17. mars, 2017

Vote électronique

 

Du mardi 7 mars 2017 - de la part de Stéphane Le Foll

VOTE DES FRANÇAIS DE L’ETRANGER

Le candidat des Républicains à l’élection présidentielle s’est exprimé ce mardi sur la décision de ne pas organiser de vote électronique pour l’élection des députés des Français de l’étranger en juin prochain.
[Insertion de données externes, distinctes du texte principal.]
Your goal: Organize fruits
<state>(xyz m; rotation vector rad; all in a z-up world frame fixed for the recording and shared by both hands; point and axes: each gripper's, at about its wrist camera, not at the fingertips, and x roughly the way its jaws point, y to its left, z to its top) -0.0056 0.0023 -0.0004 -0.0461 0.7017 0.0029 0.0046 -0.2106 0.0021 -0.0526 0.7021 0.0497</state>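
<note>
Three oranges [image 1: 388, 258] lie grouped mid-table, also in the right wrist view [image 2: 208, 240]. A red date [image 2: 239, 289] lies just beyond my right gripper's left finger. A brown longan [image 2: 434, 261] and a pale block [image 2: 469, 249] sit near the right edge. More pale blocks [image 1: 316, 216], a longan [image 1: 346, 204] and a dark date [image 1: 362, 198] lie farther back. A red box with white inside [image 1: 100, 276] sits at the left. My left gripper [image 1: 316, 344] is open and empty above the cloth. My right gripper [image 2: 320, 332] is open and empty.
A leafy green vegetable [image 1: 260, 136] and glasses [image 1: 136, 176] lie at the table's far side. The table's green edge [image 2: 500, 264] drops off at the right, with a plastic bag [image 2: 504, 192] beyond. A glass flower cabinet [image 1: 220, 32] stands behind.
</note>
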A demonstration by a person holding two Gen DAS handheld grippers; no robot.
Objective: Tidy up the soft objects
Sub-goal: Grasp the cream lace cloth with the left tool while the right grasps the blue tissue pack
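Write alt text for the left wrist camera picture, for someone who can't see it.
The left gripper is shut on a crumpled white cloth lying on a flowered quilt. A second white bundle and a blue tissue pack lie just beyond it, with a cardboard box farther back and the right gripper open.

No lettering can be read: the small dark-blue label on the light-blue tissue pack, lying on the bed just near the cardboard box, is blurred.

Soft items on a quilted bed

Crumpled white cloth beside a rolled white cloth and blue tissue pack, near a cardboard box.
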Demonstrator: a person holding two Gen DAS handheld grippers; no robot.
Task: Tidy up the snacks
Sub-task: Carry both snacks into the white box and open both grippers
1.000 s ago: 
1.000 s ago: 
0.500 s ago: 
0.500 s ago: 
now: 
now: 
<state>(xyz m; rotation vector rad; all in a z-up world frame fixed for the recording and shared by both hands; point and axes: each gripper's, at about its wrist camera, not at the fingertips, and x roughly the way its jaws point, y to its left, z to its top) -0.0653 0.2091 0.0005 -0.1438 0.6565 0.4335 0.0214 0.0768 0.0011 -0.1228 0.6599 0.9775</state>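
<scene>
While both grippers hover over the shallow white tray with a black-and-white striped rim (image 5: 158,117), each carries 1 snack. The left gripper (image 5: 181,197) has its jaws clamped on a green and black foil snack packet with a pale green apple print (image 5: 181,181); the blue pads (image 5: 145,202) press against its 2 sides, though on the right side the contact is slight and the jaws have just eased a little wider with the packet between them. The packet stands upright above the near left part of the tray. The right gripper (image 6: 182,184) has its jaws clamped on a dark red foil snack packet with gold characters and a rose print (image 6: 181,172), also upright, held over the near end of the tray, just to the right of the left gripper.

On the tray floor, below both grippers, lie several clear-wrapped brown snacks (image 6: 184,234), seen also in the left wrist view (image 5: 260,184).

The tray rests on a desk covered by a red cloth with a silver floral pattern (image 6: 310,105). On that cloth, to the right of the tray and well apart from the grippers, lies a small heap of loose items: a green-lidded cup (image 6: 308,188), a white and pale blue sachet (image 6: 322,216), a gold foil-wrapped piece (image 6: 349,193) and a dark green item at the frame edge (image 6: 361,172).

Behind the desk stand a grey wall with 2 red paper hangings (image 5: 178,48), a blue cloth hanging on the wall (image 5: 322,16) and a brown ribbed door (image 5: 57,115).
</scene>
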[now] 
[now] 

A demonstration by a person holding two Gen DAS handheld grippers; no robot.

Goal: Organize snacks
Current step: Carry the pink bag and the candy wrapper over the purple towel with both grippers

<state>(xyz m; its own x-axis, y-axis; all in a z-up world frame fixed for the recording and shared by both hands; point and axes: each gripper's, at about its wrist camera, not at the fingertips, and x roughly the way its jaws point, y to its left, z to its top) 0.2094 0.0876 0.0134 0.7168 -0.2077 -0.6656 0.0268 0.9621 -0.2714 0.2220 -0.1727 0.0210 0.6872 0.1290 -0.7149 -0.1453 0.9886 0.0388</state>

Ses critiques sont aussi excessives sur la forme qu’injustifiées sur le fond. La responsabilité du gouvernement est de ne prendre aucun risque face aux menaces de cyber-attaques. Les Pays-Bas, pourtant adeptes du vote électronique, ont pris la même décision. Il est inacceptable d’entendre dire que cette décision représente un « déni de démocratie » : les Français de l’étranger pourront toujours élire leurs députés (vote à l’urne, correspondance, procuration) ; un effort exceptionnel sera fait par l’Etat en ouvrant plus de bureaux de vote à l’étranger. Enfin, il n’est pas non plus tolérable que le ministère des Affaires étrangères soit accusé d’un « beau gâchis d’argent public » : un nouveau système de vote électronique est actuellement en développement, il sera prêt en temps et en heure ; l’intégrité du scrutin en juin 2017 est la priorité.

 

« Le candidat des Républicains à l’élection présidentielle s’est exprimé [ce mardi] sur la décision de ne pas organiser de vote électronique pour l’élection des députés des Français de l’étranger en juin prochain » (J-M. Ayrault, 07/03/17).

 

« Ses critiques sont aussi excessives sur la forme qu’injustifiées sur le fond » (J-M. Ayrault, 07/03/17) :

-        La responsabilité du gouvernement « est de ne prendre aucun risque qui mettrait en danger ce scrutin essentiel à la vie démocratique de notre pays ».

-        « Il est ahurissant qu’un candidat à la présidence de la République méconnaisse à ce point le niveau élevé de la menace de cyber-attaques alors que des institutions publiques et privées en subissent quotidiennement. Ce n’est pas par hasard que les Pays-Bas, qui utilisent depuis 10 ans le vote électronique, ont décidé cette année de ne pas y recourir ».

 

Il est inacceptable d’entendre dire que « cette décision est un déni de démocratie » (J-M. Ayrault, 07/03/17) :

-        Les Français de l’étranger pourront élire leurs députés en choisissant de voter à l’urne, par correspondance ou par procuration.

-        Le ministère des Affaires étrangères « consentira un effort exceptionnel pour permettre au plus grand nombre d’exprimer leur choix, y compris en ouvrant plus de bureaux de vote à l’étranger que ce qui était prévu ».

 

Il n’est pas non plus tolérable que le ministère des Affaires étrangères « soit accusé d’un beau gâchis d’argent public, alors que le développement d’un nouveau système de vote électronique se poursuit en vue de son utilisation lors de prochaines échéances électorales à l’étranger. La sécurité de ce système est aujourd’hui jugée insuffisante par les experts pour garantir l’intégrité du scrutin ». Le ministère des Affaires étrangères « continuera à travailler d’arrache-pied afin de remédier aux défauts constatés et tenir compte du niveau de la menace » (J-M. Ayrault, 07/03/17).